El glaucoma, la degeneración de la retina y las córneas nubladas pueden deteriorar notablemente la visión.

Otros problemas incluyen síndrome de túnel carpiano u otras compresiones de los nervios, rigidez en las coyunturas, manos en forma de garra y pies deformados, cuello corto y enfermedad de la válvula aórtica (válvula del corazón ubicada entre el ventrículo izquierdo y la aorta).

Algunos individuos afectados también padecen de enfermedades que obstruyen las vías respiratorias y de apnea del sueño. Las personas con el síndrome de Scheie pueden vivir hasta la edad adulta.

MPS I H-S, síndrome de Hurler-Scheie, es menos severo que el síndrome de Hurler. Los síntomas comienzan generalmente entre las edades de 3 y 8 años.

Los niños pueden presentar retraso mental moderado y dificultades de aprendizaje.

Las irregularidades esqueléticas y sistémicas incluyen baja estatura, pequeñez marcada en las quijadas, rigidez generalizada y progresiva, médula espinal comprimida, córneas nubladas, pérdida de la audición, enfermedades cardíacas, características faciales toscas y hernia umbilical.

Problemas respiratorios, apnea del sueño y enfermedades cardíacas pueden presentarse en la adolescencia.

Algunas personas que padecen de MPS I H-S necesitan el tratamiento de presión nasal continua positiva de las vías respiratorias (CPAP por su sigla en inglés) durante el sueño, para facilitar la respiración.

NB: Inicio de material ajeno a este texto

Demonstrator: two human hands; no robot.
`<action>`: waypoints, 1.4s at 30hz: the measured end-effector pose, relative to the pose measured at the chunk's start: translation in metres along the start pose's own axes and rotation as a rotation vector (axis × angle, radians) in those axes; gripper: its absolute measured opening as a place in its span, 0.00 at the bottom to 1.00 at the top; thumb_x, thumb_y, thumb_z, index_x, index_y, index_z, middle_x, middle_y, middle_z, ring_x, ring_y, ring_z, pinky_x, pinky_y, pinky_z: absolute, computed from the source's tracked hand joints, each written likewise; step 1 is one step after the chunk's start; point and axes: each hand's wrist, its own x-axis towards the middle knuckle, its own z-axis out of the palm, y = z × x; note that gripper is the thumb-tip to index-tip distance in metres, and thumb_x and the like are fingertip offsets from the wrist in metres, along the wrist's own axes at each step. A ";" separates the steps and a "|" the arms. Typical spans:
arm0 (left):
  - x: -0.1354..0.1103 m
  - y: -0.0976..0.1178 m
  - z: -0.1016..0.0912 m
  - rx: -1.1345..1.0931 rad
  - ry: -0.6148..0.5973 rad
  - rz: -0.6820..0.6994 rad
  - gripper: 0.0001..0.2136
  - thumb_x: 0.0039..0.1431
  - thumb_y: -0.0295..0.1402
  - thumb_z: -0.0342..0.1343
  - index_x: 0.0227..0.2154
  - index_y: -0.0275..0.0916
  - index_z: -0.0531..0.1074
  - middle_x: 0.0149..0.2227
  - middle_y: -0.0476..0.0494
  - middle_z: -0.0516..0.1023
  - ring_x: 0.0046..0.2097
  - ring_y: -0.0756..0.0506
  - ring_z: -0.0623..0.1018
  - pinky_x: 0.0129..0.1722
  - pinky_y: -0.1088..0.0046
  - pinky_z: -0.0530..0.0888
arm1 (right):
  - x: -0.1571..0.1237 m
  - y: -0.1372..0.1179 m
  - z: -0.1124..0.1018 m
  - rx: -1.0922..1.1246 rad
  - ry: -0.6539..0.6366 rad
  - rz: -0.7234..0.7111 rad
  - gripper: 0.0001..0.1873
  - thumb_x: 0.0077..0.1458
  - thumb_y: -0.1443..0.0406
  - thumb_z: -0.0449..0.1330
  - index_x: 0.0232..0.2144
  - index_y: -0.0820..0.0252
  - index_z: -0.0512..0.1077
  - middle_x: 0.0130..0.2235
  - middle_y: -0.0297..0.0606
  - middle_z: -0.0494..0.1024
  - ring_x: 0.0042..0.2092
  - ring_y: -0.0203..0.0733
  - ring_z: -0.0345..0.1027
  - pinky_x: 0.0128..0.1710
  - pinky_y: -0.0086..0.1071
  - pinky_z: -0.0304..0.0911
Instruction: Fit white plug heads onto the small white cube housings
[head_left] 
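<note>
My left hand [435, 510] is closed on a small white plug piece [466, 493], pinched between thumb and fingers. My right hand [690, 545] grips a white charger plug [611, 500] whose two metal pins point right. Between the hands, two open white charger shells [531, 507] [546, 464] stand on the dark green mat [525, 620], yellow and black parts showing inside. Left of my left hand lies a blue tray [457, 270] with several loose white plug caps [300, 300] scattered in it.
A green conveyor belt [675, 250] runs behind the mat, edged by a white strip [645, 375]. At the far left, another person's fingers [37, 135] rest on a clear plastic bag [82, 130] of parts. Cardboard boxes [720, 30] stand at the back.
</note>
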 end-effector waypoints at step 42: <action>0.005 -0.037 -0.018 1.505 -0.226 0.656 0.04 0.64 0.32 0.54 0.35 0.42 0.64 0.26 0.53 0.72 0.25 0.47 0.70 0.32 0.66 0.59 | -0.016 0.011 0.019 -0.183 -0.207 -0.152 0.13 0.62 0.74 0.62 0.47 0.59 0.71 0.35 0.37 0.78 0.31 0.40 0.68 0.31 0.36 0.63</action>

La CPAP consiste en colocar una mascarilla sellada sobre la nariz y la boca que sopla aire dentro de la vía respiratoria superior para que no colapse mientras el paciente duerme.

La esperanza de vida es generalmente entre los últimos años de la adolescencia y el comienzo de la década de los 20 años.

Aunque no se han hecho ningunos estudios para determinar la frecuencia de la MPS I en Estados Unidos, los estudios realizados en British Columbia (Canadá) estiman que uno de cada 100 mil recién nacidos padece del síndrome de Hurler.

Los estimados para el síndrome de Scheie son de uno en cada 500 mil nacimientos y para el síndrome de Hurler-Scheie, de uno en 115 mil nacimientos.